Diwali, also known as Deepavali, is a Hindu festival celebrated in many different parts of India, as well as other countries throughout the Indian subcontinent and around the world. It is a spiritual festival used to offer prayers to Lakshmi—the goddess of prosperity—and to ritually observe the idea of knowledge over ignorance and good over evil.

The ‘Festival of Lights,’ as it is sometimes known, is one of the most joyous occasions for Hindus and is also one of the biggest shopping seasons of the year in India, as participants buy gifts for themselves and for their friends and families. It’s also known by the name Dipawali and is called the Festival of Lights.
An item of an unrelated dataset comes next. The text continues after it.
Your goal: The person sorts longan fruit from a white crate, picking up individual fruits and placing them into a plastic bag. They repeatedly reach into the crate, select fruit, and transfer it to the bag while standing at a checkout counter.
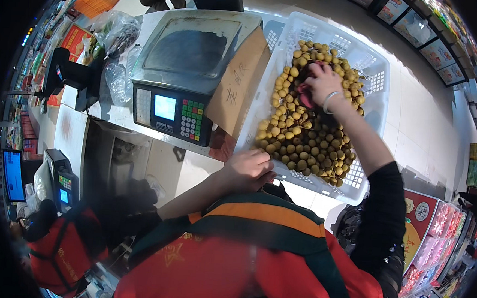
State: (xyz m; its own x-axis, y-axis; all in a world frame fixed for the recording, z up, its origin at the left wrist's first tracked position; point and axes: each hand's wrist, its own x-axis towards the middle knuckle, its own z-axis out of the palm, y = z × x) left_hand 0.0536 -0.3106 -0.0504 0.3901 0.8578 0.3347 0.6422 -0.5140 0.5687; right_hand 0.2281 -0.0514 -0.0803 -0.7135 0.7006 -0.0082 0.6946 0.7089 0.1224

This holiday gets its name from the rows of clay lamps that Indians light outside their houses. These lamps symbolize the inner light of spirituality that protects us from the spiritual darkness that threatens to engulf us.

The word “avali” means row, and “deepa” means clay lamps, so the two words come together to form the word Diwali. This holiday festival is as important to Hindus as the Christmas season is to Christians.

Although traditionally a Hindu holiday, other non-Hindu communities have been celebrating it for quite some time. In Sikhism, the day is used to honor Guru Hargobind Ji—the 6th Sikh Guru, and in Jainism, this holiday marks the spiritual awakening (or nirvana) of Lord Mahavira on October 15, 527 B.C.

The History of Diwali

Even though no one truly knows when Diwali originated, there are mentions of it in many different first-millennium texts and in Sanskrit texts such as the Skanda Purana. It’s also mentioned in the Padma Purana and other ancient texts, so it’s likely a combination of several different harvest festivals that were observed in ancient India and eventually became fused together.

Much in the same way that Saturnalia and Mithra celebrations fused with Norse Yule Log celebrations to create the Christmas season for Christians. In the Skanda Purana, the diyas are mentioned as a symbol of the sun, described as the cosmic source of light for all life.

In the 7th century, the Indian emperor King Harsha mentions Deepavali. According to his description of the holiday, it’s a time when lamps were lit, and brides received gifts. Diwali is a holiday that isn’t just mentioned in Indian sources but is also mentioned by travelers who have traveled to India throughout its history.

In the 11th century, it was mentioned by the Persian traveler Al Biruni, who described the holiday of Deepavali as a festival celebrated on the day of the new moon during the month of Kartika by Hindus. The 16th-century Portuguese traveler Domingo Paes also wrote about the holiday.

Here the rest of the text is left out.